Good behavioural biometrics solutions will monitor patterns. Allowing machine algorithms to start to learn the behaviours of the users in a given system straightaway. In this way, the system works perfectly after about a week, and over a dozen factors are checked all the time. It is very personal and precise, and results are provided in real-time, so IT or security teams are able to monitor the activities of users continuously and accurately all day, every day.
Traits assessed include mouse movement, keystrokes, IP address, time period of connection, the computer or applications used, and so on. The software, which runs on a centralised system in the cloud, audits and records patterns and also monitors group behaviours. With a behavioural biometrics scoring system for every session, running from zero to 100, users can easily gauge the risk as the higher the number, the bigger risk there is to a user’s behaviour.
Behavioural biometrics in action
If a worker is doing a regular job, the risk score will be between zero and 20. However, if for example the employee logs on to the system at 2am, which is abnormal behaviour, it will raise a flag, and the score will jump to around 40. If s/he is logged on to his or her computer, typing in their usual pattern, using the normal portal, then the system will not be shut down.

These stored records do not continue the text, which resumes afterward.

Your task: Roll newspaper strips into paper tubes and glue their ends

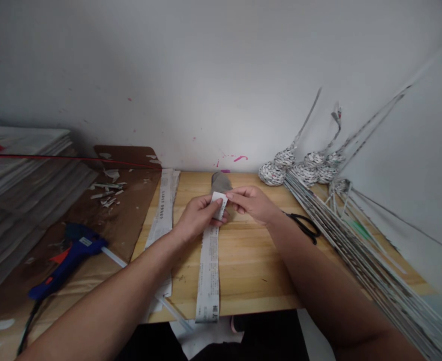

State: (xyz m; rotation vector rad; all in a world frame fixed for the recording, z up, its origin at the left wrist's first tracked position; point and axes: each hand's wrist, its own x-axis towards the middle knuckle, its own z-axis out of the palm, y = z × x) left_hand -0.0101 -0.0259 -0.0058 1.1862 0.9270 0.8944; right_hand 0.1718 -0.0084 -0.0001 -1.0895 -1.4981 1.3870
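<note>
A long printed newspaper strip (pixel 208 273) runs from my hands down to the table's front edge, its upper end folded into a small white piece. My left hand (pixel 202 215) is closed on this strip, thumb on top and fingers beneath. At the strip's upper right corner, my right hand (pixel 249 201) pinches the paper between thumb and fingertips. Just behind my hands lies a grey cloth-like object (pixel 221 182), partly hidden by them.
More newspaper strips (pixel 163 208) lie to the left, near a blue glue gun (pixel 68 260) with a glue stick. Black-handled scissors (pixel 306 225), a bundle of paper rods (pixel 341 235) and woven paper balls (pixel 272 173) are on the right. Stacked newspapers (pixel 21 200) stand far left.
</note>
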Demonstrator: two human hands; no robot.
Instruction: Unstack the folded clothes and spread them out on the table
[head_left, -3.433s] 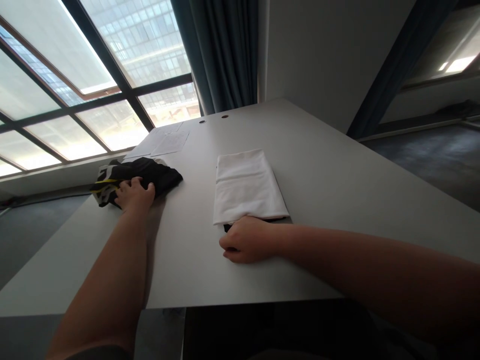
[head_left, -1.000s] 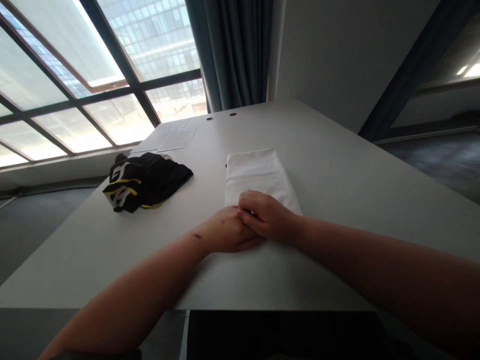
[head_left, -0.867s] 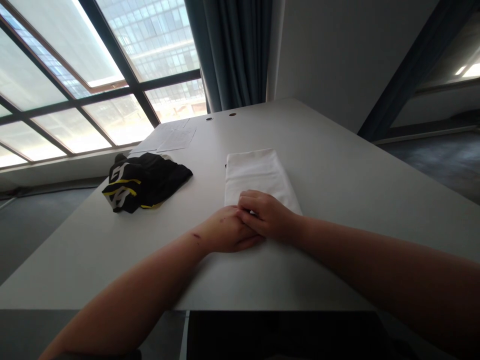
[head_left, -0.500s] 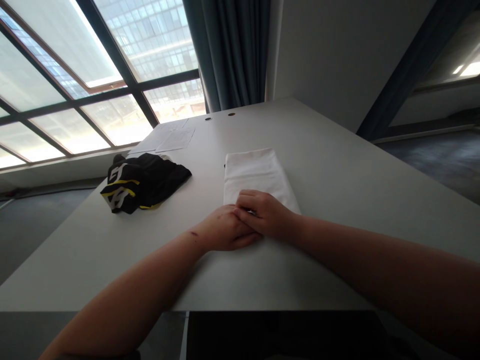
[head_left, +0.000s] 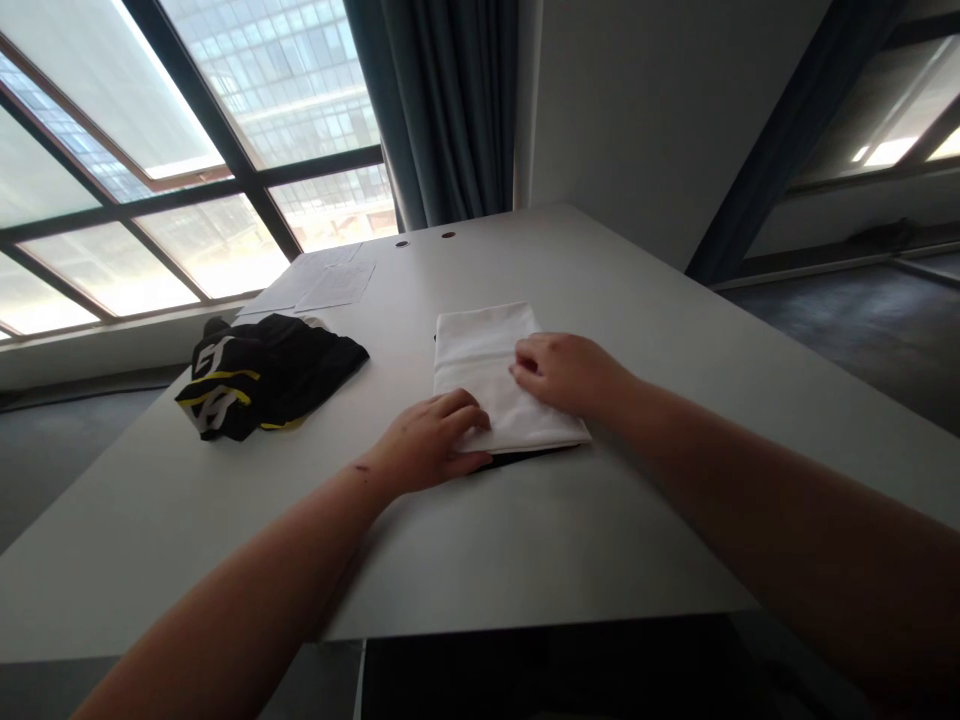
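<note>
A folded white cloth (head_left: 480, 350) lies on the table in front of me, with a strip of black material (head_left: 525, 457) showing under its near edge. My left hand (head_left: 442, 435) rests at the cloth's near left corner; its fingers are bent over the top and the thumb is apart from them by the near edge. On the cloth's right side lies my right hand (head_left: 562, 370), fingers loosely curled, with a gap between thumb and forefinger. Neither hand visibly grips the cloth.
A crumpled black garment with yellow and white marks (head_left: 270, 370) lies to the left. Behind it are printed paper sheets (head_left: 330, 285). The white table (head_left: 420, 560) has two round cable holes at its far end, near a dark curtain (head_left: 450, 120).
My hands were together over the cloth's near part and have come apart. The right hand moved up to the cloth's right side, the left stayed near the lower left. The near edge now shows.
</note>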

If a score is over 50, say, the security team might be sent a notification on their various devices, via its security information and event management (SIEM) software. Its members could investigate further, as the score is broken up into different algorithms, and each factor is weighted differently – and all can be customised by the client. It may be that the early-morning log-in created a big score, but the human score checks out, so the security team would conclude that there is obviously no malicious behaviour. This helps keep things running smoothly and workers being able to work as it suits them.
What about the worker who steps away from his laptop for a coffee and leaves his computer open? A bad actor might spot his absence, pull up a chair and attempt to steal sensitive data. Because the behavioural biometrics software runs all the time, the changes in typing style and mouse movement – is it being moved quicker than normal and is there a bigger gap between taps on a double tap? – will raise the alarm immediately, the system will shut down before any damage is done.
It is important to stress that there is neither a silver bullet in cybersecurity nor a single solution that is 100 per cent safe, as anyone in the industry worth their salt will tell you. Biometrics in general offer a critical second layer of defence, though, and you can be sure that if an attack causes one security mechanism to fail, using behavioural biometrics identification capabilities that provide continuous authentication of privileged users, will kick in to protect the system.